Fix up for BTP_CHAIN problems

From: Wayne Piekarski <wayne(at)senet(dot)com(dot)au>
To: pgsql-sql(at)postgresql(dot)org, pgsql-hackers(at)postgresql(dot)org
Subject: Fix up for BTP_CHAIN problems
Date: 1999-07-17 03:40:04
Message-ID: 199907170340.NAA10098@helpdesk.senet.com.au
Views: Raw Message | Whole Thread | Download mbox | Resend email
Thread:
Lists: pgsql-hackers pgsql-sql

Hi,

A few weeks ago I sent an email out about getting BTP_CHAIN faults when
trying to perform operations with tables. My colleague Matt Altus was
trawling the mailing lists looking for information about this, and he
found some articles previously discussing problems with Btree indices and
how they sometimes can have problems handling tables with massive
duplicate entries in them, as the tree becomes unbalanced, and mentioned
other things like leaf nodes and so on. The postings talked about how
fixing up the problem was tricky and was still there, and Oracle solved it
by including the tid in with the index to make it more unique.

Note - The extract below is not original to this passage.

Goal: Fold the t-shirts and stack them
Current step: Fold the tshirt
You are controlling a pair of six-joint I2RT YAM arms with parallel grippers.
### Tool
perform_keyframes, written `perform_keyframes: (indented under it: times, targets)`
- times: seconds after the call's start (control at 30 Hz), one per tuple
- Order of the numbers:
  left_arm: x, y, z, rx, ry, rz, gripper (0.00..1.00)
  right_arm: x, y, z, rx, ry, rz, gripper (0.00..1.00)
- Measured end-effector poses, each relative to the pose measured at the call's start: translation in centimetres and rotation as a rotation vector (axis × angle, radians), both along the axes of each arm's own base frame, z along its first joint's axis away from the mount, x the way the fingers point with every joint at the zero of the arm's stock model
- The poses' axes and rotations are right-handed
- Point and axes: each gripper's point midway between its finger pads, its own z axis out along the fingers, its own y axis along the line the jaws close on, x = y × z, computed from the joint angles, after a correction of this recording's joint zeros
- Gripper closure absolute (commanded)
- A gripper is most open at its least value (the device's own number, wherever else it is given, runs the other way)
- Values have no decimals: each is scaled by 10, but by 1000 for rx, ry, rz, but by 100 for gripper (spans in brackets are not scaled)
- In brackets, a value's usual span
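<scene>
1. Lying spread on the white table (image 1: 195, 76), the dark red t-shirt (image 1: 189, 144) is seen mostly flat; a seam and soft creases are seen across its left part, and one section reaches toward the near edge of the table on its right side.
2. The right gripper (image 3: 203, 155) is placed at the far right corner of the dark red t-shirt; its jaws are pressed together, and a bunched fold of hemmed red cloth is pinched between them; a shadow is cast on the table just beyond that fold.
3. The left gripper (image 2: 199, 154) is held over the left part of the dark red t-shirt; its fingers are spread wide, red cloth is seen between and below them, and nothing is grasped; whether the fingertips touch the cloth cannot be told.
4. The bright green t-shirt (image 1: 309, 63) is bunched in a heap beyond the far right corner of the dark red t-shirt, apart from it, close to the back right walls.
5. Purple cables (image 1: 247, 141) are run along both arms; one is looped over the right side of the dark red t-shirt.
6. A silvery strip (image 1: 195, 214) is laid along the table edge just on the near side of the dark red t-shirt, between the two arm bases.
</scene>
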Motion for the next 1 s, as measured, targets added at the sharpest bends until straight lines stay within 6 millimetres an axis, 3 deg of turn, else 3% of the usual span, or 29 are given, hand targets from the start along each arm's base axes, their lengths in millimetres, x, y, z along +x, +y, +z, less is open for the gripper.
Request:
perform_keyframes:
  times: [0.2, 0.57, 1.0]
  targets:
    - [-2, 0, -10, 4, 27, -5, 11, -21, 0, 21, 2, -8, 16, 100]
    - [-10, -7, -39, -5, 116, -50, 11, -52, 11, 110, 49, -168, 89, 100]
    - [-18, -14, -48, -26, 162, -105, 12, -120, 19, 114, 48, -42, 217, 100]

Well, we thought about this, and had a look at every table and index we'd
ever had BTP_CHAIN problems with, and all had massive duplication of
values in the particular columns. Ie, one table has 1.5 million rows, and
one of the columns with an index on it (snum) has only 20000 unique values
- this particular table was very troublesome, whereas others weren't so
bad because they were a lot smaller. Each table we looked at were all the
same problem, and we thought wow, this is really neat because all our
problem tables were explained by these postings. None of our other indexes
caused problems, because they were more unique.

Each one of our tables has a column called id which is very similar to an
oid except we generate it ourselves, and so we put in a reference to the
id column after all the other columns in our indexes. ie,

create index sessions_snum_index on sessions using btree (snum);

became:

create index sessions_snum_index on sessions using btree (snum, id);

The indexes grew a little bit, but now we have not had *ANY* BTP_CHAIN
faults at all, and to test it we really thrashed the machine to see if we
could cause it to die. It worked perfectly and we were all really happy
because BTP_CHAIN was very annoying to fix up. It was occuring a lot when
the machine was under high load.

So I can definitely recommend this to anyone who has problems like this,
or tables with lots of rows but not many unique values. The problem does
not occur under simple circumstances, only under cases where many backends
are all running and the system is under a high load.

Would a solution to the problem be to automatically include the row OID
when creating an index? This would fix the problem for everyone
automatically without having to do the hack manually. Is it ok to include
the OID in an index? I wasn't sure about this which is why I included my
own ID value instead so someone might want to comment on this.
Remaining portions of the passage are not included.